I produced a podcast called In Situ. It’s a series of binaural, ambient recordings I made on pilgrimage last Spring. Wherever you listen to your podcasts, it’s likely to be: Spotify, Apple, Pandora, etc. And this is where Rolf comes in.

Rolf designs and manufactures very low-production / very high-quality microphones in his basement in northeast Germany. A real-life Doc Brown Deutsch deviation — 60s, eccentric, balding gray hair disordered and windblown, an oxford shirt buttoned cockeyed in the wrong holes, a man exceedingly friendly, totally unconcerned with social cues, brilliant. 

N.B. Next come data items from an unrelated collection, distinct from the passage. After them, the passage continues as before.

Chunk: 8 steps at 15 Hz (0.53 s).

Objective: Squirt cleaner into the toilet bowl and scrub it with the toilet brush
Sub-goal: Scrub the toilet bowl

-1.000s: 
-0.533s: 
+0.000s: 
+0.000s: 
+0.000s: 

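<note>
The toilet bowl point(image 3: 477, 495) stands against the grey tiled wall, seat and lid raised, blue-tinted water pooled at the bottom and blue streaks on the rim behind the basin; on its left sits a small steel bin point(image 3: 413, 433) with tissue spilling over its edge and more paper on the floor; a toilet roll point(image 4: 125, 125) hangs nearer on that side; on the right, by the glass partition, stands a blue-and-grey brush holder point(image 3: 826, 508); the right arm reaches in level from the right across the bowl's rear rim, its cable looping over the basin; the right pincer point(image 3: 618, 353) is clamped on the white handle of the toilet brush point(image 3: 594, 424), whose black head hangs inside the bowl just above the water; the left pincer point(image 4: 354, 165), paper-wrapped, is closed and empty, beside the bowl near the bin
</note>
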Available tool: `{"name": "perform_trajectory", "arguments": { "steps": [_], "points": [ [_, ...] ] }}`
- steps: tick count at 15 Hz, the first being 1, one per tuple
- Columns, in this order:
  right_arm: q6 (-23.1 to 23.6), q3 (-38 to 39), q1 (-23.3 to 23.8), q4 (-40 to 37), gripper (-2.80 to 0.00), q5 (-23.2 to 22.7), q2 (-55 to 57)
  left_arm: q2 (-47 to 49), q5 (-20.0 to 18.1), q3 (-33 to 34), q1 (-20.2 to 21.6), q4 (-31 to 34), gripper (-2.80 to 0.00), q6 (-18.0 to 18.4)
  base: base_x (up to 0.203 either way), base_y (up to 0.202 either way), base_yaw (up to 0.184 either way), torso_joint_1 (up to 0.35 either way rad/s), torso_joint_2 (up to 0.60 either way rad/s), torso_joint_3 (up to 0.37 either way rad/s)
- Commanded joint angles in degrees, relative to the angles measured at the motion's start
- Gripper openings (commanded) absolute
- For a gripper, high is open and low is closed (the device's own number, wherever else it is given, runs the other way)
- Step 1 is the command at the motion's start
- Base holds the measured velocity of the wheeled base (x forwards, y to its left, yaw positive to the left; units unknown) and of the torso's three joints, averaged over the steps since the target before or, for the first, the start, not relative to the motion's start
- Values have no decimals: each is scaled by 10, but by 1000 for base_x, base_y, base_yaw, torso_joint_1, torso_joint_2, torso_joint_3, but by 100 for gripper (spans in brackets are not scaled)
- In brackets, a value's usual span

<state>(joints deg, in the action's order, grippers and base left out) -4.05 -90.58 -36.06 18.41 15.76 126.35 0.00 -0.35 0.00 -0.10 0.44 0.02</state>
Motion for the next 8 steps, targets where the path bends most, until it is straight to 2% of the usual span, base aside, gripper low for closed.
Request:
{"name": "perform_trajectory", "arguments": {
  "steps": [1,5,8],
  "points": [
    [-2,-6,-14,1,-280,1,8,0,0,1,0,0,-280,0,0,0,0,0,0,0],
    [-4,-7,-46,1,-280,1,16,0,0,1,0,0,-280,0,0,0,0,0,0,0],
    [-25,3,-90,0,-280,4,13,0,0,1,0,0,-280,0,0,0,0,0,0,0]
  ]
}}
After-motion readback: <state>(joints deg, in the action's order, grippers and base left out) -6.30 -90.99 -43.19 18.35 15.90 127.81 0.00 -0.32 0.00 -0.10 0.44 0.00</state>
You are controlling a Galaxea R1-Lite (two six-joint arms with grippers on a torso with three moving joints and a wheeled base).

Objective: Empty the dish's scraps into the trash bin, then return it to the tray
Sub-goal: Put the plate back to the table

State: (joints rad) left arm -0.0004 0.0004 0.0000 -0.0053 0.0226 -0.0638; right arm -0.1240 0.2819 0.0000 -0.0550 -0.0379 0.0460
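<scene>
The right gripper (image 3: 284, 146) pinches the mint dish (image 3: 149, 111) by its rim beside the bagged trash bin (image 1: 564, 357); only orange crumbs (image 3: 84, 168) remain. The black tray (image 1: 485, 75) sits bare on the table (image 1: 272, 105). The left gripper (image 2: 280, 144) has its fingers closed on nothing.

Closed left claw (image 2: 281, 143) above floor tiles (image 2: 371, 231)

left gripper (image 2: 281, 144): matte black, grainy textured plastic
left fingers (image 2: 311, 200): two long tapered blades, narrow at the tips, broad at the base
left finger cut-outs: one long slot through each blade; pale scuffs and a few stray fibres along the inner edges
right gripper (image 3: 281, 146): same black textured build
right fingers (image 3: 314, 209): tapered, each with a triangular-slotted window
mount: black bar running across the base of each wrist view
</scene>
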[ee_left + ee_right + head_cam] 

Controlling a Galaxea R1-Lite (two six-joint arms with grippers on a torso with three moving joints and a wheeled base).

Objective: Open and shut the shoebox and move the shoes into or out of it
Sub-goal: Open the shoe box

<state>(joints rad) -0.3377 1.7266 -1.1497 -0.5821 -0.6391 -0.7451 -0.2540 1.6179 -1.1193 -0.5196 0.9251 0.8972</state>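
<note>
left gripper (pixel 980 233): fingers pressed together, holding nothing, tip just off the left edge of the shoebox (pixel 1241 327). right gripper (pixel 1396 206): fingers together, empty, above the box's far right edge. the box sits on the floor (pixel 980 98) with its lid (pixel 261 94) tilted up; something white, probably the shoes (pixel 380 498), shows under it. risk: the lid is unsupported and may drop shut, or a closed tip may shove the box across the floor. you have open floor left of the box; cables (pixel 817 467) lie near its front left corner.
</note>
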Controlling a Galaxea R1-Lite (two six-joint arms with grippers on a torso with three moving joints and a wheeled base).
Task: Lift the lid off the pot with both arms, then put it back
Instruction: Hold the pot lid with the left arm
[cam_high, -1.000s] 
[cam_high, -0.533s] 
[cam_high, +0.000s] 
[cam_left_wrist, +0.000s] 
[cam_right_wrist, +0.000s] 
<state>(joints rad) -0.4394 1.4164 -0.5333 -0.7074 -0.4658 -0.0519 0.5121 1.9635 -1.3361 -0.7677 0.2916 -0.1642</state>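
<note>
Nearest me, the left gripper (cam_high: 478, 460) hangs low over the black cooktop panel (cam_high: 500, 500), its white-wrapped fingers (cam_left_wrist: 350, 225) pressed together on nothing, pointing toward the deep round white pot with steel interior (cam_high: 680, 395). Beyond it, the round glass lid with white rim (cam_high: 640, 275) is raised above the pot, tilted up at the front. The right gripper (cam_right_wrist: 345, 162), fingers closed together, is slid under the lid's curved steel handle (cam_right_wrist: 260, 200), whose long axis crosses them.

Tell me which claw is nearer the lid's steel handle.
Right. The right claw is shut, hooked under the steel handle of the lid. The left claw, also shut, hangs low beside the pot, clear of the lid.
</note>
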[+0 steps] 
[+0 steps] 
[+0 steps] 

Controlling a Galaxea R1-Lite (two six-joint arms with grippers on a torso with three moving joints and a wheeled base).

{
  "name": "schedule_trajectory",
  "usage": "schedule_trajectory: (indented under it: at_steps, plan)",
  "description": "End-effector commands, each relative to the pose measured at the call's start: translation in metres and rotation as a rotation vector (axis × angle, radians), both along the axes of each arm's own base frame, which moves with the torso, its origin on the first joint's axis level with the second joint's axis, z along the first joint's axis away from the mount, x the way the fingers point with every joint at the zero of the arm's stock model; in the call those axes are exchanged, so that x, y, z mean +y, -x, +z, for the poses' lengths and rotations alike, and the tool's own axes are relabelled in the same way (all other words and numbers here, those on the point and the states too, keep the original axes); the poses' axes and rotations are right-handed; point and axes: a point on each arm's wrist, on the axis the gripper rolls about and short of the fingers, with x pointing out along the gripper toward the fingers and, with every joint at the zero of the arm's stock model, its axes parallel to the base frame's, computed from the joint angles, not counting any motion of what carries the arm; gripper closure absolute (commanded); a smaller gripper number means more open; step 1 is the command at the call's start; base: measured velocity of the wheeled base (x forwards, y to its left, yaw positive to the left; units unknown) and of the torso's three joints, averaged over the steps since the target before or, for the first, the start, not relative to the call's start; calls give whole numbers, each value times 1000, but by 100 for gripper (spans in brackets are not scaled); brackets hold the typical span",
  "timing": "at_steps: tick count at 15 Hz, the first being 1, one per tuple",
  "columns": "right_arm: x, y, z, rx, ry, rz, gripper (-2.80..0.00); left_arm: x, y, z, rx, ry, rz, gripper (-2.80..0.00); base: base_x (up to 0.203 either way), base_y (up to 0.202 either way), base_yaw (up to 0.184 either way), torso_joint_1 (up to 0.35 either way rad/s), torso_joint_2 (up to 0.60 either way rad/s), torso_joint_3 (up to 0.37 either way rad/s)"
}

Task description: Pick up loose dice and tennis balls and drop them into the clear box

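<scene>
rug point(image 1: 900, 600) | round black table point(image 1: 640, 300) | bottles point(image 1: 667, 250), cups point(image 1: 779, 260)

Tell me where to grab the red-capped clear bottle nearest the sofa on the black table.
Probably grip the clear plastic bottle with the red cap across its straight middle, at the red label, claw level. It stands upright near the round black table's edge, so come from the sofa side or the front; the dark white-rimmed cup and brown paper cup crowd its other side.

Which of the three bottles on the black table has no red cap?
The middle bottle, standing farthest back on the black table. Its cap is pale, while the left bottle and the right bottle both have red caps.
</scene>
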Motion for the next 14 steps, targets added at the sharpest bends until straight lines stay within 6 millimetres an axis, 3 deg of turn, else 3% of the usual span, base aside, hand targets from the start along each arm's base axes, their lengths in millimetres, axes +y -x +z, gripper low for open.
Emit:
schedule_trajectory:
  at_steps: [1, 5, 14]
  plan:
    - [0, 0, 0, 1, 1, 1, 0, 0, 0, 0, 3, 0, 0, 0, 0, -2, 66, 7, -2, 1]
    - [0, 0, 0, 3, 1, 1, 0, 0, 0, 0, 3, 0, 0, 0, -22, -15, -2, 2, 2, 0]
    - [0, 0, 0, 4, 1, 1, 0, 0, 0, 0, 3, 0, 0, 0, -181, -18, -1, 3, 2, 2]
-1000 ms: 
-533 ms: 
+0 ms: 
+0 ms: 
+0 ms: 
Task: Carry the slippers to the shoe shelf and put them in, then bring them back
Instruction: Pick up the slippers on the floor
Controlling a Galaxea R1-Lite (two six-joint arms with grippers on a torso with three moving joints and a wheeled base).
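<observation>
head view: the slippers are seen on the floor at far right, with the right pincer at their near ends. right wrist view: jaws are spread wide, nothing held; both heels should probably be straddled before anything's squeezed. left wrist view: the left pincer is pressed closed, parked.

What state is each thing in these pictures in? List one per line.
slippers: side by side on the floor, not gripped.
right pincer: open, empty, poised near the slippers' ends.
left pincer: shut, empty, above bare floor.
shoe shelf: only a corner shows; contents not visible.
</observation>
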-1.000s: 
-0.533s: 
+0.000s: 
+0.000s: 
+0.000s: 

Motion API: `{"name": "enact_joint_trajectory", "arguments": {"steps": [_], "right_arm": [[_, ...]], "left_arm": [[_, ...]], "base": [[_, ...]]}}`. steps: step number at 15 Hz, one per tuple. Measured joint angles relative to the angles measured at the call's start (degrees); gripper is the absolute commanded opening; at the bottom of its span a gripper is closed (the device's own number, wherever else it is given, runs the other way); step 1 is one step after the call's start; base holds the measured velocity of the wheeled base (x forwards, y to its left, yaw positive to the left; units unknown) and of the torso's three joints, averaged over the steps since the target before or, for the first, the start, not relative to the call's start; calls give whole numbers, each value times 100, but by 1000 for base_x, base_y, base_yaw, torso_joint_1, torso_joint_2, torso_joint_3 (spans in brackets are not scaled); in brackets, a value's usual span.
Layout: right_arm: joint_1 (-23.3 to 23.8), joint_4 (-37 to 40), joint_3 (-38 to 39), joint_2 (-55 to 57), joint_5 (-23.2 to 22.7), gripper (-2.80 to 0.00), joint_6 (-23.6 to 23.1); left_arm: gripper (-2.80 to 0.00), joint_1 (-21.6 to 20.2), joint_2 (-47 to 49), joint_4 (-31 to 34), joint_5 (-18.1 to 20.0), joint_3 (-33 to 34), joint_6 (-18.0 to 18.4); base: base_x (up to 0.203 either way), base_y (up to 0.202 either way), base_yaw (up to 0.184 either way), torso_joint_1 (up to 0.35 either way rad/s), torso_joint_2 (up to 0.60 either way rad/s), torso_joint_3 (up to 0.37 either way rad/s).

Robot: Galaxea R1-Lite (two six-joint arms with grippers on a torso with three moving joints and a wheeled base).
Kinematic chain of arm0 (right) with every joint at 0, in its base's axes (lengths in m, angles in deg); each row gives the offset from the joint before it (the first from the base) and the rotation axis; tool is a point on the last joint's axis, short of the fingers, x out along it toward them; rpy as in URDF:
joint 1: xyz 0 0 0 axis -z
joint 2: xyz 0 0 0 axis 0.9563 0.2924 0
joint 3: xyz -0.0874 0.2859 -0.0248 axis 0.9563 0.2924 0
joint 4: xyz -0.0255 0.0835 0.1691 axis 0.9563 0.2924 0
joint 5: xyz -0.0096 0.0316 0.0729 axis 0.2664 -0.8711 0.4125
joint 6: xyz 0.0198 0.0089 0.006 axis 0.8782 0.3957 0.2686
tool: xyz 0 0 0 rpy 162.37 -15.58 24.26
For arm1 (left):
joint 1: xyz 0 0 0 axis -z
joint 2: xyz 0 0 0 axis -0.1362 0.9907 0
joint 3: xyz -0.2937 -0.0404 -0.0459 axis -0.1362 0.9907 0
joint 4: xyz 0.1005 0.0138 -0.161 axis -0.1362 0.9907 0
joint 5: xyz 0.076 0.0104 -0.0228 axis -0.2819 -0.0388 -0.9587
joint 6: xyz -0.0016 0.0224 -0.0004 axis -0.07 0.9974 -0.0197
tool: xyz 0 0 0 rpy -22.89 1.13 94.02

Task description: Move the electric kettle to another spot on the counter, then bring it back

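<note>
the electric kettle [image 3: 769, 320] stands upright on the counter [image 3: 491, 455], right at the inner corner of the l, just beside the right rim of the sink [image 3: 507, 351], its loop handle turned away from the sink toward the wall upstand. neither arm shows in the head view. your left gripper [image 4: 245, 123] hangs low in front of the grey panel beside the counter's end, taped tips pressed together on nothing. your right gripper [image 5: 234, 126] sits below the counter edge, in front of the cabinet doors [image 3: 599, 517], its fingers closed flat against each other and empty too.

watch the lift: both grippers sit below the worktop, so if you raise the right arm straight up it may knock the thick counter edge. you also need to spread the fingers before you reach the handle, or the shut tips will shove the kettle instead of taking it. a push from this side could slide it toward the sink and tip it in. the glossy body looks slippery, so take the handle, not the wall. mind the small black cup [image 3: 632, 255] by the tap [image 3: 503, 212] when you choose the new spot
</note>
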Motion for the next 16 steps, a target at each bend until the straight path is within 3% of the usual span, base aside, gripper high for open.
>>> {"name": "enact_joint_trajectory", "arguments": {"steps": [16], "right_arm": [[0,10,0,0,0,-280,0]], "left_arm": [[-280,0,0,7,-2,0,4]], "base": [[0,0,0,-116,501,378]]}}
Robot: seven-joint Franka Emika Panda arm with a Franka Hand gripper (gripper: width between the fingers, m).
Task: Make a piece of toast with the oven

I gave him a few hundred euro and in exchange, he handed me a mahogany wood box with audio equipment I had been tracking down for weeks. A non-trivial amount of research led me to a music studio in Paris where an audio engineer, who had a pair of Rolf’s designs and was kind enough to let me test them, introduced me by email. I flew to Berlin and we met in a parking lot.

And so with these in hand, I recorded In Situ. It’s worth underscoring these mics are slick — they are, as I mentioned, ‘binaural’, essentially creating an immersive, three-dimensional listening experience, like virtual reality for your ears. With a pair of decent headphones, it should transport you. As one listener wrote in:

“It was similar to the experience of slowing down in which time almost starts to have more substance to it. Like you could chew it. The recordings gave me much peace, thank you for sharing. The binaural experience was wild… I kept taking my headphones out thinking the sounds might actually be coming from around me.”

Neat!


The intention of In Situ was to walk and listen for the moments I felt spoke to pilgrimage in some "authentic" way. And I attended to those moments as they presented themselves, popping in Rolf’s mics (which fortunately just sit in both ears like headphones and don’t make me look like a lunatic), closing my eyes, listening closely, and doing a tiny 5-minute meditation. Those moments became these episodes.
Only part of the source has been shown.